As the days wind down to next Tuesday’s election, gun control has once again taken center stage as an issue that is likely to bring many voters to the polls, with the gun prohibition lobby spending millions of dollars to push its agenda.
According to Reuters, anti-gun billionaire Michael Bloomberg’s Everytown for Gun Safety – a misnomer that should instead have “gun control” in its title, according to critics – “has been leading the charge, throwing its financial weight behind three of the four measures. The organization plans to spend $25 million nationwide on the issue.”
The news agency said Bloomberg “has personally donated nearly $10 million to the effort” in Nevada, where a measure requiring so-called “universal background checks” is on the ballot. Nevadans for Background Checks has, said Reuters, “collected $14.3 million as of Oct. 18.”
In Maine, where another background check measure is on the ballot, “Everytown-backed Mainers for Responsible Gun Ownership Fund” had raised $5.3 million “as of last week,” Reuters noted.
The Washington Post reported Wednesday that “Everytown has poured $13.3 million into Nevada, $4.6 million into Maine and $550,000 into Washington.” Evergreen State voters will decide another measure on Tuesday, whether to allow disarmament via “emergency protection orders.”
Polling so far, noted Reuters, suggests that measures in all three states, plus another gun control effort in California that will require background checks for ammunition sales, all are likely to pass. What could prevent that is an overwhelming turnout of gun owners who trade apathy for activism.
This raises a question that may be uncomfortable for some people. Is the Second Amendment for sale to wealthy elitists? How much money does it take to erode a fundamental civil right protected by a Constitutional amendment so that it becomes a tightly-regulated privilege?
It raises another question that should be uncomfortable, and after Initiative 594 passed in Washington State two years ago, nobody has bothered to answer. With opinion polls strongly favoring passage of these measures, why is it necessary to spend fortunes promoting them, when they should – if the hype is accurate – pass on their own merits without expensive advertising efforts?
When I-594 was on the ballot in 2014, Washingtonians were repeatedly told that the idea of “universal background checks” had the support of 80 to 90 percent of the public. Yet, after spending more than $10.2 million, against about $2 million spent to oppose the measure and promote an alternate initiative, I-594 was passed by less than 60 percent of the voters, in an election where only about half of the state’s registered voters bothered to return a ballot.

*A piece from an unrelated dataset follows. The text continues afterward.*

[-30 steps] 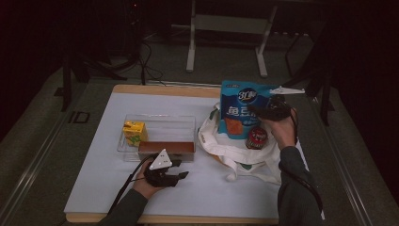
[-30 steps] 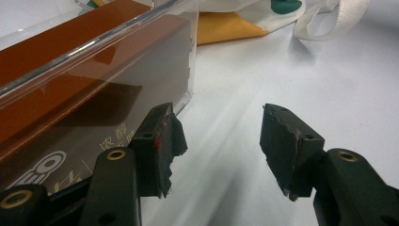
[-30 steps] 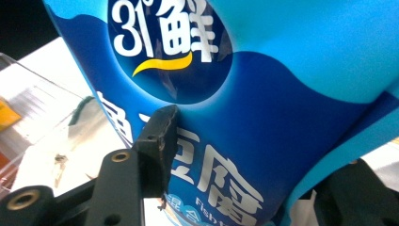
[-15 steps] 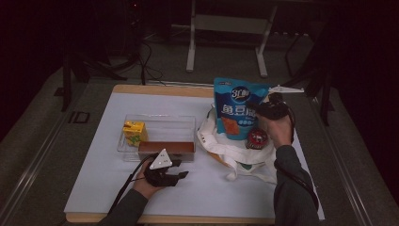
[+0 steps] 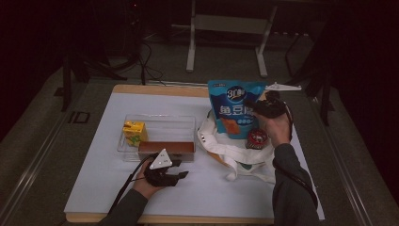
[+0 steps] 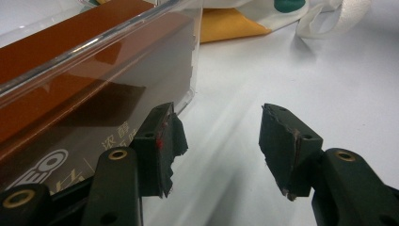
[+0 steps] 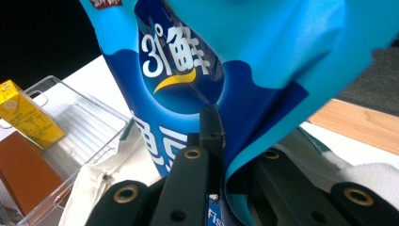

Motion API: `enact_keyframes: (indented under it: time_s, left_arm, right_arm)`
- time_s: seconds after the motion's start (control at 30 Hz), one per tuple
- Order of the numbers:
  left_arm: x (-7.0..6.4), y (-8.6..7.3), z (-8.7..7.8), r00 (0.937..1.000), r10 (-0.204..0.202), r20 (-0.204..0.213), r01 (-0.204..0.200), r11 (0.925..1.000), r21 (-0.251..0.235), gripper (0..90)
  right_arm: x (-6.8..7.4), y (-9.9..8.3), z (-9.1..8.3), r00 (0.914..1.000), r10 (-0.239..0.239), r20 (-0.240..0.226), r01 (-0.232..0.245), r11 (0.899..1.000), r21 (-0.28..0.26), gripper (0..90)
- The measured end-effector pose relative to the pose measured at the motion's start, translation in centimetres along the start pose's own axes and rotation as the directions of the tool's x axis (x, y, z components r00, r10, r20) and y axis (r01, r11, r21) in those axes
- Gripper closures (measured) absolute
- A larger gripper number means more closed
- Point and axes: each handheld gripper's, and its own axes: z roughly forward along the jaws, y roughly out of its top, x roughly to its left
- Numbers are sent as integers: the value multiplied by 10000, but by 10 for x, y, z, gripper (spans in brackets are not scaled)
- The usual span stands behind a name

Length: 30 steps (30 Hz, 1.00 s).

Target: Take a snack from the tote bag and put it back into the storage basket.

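Up close, the right claw (image 7: 221,155) clamps the blue snack bag (image 7: 226,70), while the left claw (image 6: 219,150), seemingly resting, gapes empty.

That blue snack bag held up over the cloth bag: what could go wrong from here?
The right tool pinches the blue snack bag only at its side edge, so the bag could slip or swing loose.

It hangs over the white cloth bag, beside a red can; lowered carelessly, it might knock the can or catch on the cloth.

The left tool rests open close against the clear box; a nudge could shove the box.
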Motion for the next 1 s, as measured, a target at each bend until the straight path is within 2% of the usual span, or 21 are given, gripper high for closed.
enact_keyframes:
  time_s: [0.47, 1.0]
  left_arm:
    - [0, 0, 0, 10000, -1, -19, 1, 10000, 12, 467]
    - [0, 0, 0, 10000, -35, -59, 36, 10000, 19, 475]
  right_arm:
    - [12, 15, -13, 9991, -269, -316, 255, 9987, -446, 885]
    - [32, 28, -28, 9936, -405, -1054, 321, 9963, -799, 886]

The claim by gun control proponents is that they want to “close a loophole” by requiring paperwork for all firearms transfers, whether a sale or just a loan, with a few exceptions for family members.
But gun rights activists who also value their privacy contend that this is nothing more than a back door gun registration scheme. So far in Washington, I-594 has not demonstrably prevented a single violent crime. One person has been charged under the new law, but the crime was committed, the gun allegedly involved in that crime has not been recovered, and the 17-year-old victim is still dead.